US President Barack Obama has proposed a $28.4 billion (£18.5bn) budget for the US Department of Energy (DoE) for the fiscal year 2014.

The figure is an 8% rise from 2012, which includes increased funding for the DoE’s clean energy projects by more than 40% above the 2012 level.

Mr Obama also set two new goals – to cut US net oil imports in half by 2020 and double energy productivity in the nation by 2030, reports claim.

Detailing the President’s proposals, US Deputy Secretary of Energy Daniel Poneman emphasised Mr Obama’s continued commitment to an “all-of-the-above” energy strategy.

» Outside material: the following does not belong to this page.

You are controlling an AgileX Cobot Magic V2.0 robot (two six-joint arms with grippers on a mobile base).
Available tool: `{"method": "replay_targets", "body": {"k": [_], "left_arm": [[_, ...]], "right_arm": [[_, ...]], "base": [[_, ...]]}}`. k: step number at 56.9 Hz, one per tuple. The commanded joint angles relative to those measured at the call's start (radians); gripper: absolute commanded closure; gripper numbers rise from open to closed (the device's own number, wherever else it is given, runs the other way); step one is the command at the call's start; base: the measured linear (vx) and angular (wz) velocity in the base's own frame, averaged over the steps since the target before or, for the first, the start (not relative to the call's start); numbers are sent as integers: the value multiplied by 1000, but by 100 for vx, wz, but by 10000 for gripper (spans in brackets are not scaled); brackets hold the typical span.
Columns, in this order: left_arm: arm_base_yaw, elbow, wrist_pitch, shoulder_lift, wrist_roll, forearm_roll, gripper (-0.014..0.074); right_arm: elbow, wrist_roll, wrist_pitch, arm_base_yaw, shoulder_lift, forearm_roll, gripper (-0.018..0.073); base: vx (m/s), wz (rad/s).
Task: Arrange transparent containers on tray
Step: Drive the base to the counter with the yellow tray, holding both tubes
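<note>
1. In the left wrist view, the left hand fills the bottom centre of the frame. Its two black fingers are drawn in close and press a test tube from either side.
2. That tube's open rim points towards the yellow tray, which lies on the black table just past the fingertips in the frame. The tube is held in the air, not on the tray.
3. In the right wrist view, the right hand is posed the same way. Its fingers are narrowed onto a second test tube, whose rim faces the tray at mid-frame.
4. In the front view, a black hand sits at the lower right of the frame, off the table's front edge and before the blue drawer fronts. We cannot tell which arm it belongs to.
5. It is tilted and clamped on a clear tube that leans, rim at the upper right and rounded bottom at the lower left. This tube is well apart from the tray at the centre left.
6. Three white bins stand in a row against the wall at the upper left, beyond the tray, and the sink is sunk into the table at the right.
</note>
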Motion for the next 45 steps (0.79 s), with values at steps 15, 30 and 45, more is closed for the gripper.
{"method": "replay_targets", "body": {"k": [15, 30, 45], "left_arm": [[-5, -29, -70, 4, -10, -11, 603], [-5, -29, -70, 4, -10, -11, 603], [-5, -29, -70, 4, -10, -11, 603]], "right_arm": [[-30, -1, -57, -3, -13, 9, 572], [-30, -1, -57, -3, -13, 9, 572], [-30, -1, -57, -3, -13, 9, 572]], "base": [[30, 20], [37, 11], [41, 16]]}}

Mr Poneman said: “The United States faces one of the greatest challenges ahead, the opportunity to lead the global clean energy race. We must continue to out-innovate, out-educate and out-build the rest of the world to meet this challenge. This budget reflects strong commitments to fiscal responsibility and shared sacrifice, while embracing the President’s all-of-the-above energy strategy which expands both oil and gas production and investments in new clean energy technologies, while advancing our national security.”

The budget includes $615 million (£400m) to increase use and cut costs of clean power from solar, wind, geothermal and water, $575 million (£374m) for cutting-edge vehicle technologies research and $147 million (£95.6m) for research and development of smart grids.